How to Survive the 17 Worst Mac Disasters

If your data is backed up (and you know it should be; see “5 Ways to Head Off Disasters Before They Strike,”), and you just want to see if you can save the Mac itself, let it dry out completely, turn it on, and see if it starts up. You may also opt to bring it to an Apple Store or a local Mac repair shop to have it checked out before you try this. (Just be aware that damage from liquid spills and food drips are not covered by Apple Care—and, yes, they can tell what happened, so don’t try to fib and say the computer “just stopped running.”)

If you’ve opted for the self-help route, and your now-dry computer starts up, your next step depends on what you spilled on the machine. Plain tepid water is the least likely to cause long-term problems (ice water on a hot motherboard is a really bad combination and most likely fried your computer on contact). A Mac may survive a dousing of sugary, acidic, or milky drinks, but problems will almost certainly crop up later as the residue starts to slowly corrode your computer’s innards. So once you’ve ascertained that the computer is working, you need to get it cleaned up pronto. If you’re totally confident in your ability to take your computer apart, swab down any sticky bits with distilled water or denatured alcohol (sold at hardware stores), and put it all back together again safely, go for it. If not, bring it to an Apple Store or a local computer expert for a thorough cleaning.

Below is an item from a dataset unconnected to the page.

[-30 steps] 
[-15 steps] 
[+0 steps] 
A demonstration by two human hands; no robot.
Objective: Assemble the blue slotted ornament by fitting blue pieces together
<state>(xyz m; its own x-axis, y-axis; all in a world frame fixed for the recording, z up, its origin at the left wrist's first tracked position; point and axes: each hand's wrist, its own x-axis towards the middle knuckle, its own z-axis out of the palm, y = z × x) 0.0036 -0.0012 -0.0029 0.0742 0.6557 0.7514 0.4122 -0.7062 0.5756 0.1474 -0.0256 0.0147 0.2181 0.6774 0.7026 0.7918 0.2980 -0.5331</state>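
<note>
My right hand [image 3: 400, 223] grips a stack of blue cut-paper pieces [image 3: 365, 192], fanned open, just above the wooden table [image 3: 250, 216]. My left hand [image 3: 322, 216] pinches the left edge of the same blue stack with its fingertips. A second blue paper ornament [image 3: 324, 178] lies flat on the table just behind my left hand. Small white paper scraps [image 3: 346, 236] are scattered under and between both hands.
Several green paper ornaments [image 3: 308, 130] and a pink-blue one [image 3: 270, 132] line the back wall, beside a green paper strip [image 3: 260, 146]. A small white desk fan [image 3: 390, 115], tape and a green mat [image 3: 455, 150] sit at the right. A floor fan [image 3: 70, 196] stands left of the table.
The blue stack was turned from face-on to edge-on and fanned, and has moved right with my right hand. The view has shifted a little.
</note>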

If you drenched a peripheral keyboard attached to a Mac tower or iMac, disconnect the keyboard from the computer immediately, and turn the keyboard upside down to drain the liquid out. Let it dry out for 24 to 48 hours (depending on how much you spilled), then plug it back in. Chances are good you killed the keyboard, but it’s worth a shot to see if it survived. Unless significant amounts of liquid also splashed the Mac, your computer should be fine.

SURVIVAL TACTIC: When your Mac has malingered on the startup screen for an hour or so with no apparent intention of booting up, start the troubleshooting process by shutting off your computer and taking a few deep breaths.

Now press the Power button, and immediately press and hold down the Command key and the S key as the machine starts up. This boots you into Single-user mode and you should see white text appear on the screen.

When you see the # command prompt, type /sbin/fsck –fy (“fsck” is a file system consistency check utility) and hit Return. Now sit back and let your Mac attempt to find and fix whatever problem is plaguing it. This could take 15 minutes or so—or even longer if things are really messed up—so 
be patient.

If and when you see the message “File System was modified,” repeat the step above again, and again, until 
you finally, hopefully, see a message saying, “no problems were found.” When that happens type reboot and hit 
Return again.

If these steps don’t pull you out of startup purgatory, grab your OS X install disc and insert it into the drive. Hold down the C key this time as the Mac starts up. If you’re running OS 10.4 or later go to \\Applications\\Utilities\\Disk Utility, select your hard drive in the left-hand pane and click Repair Disk on the First Aid tab. If no disk errors are reported, click Repair Disk Permissions. When that process is done, restart your Mac.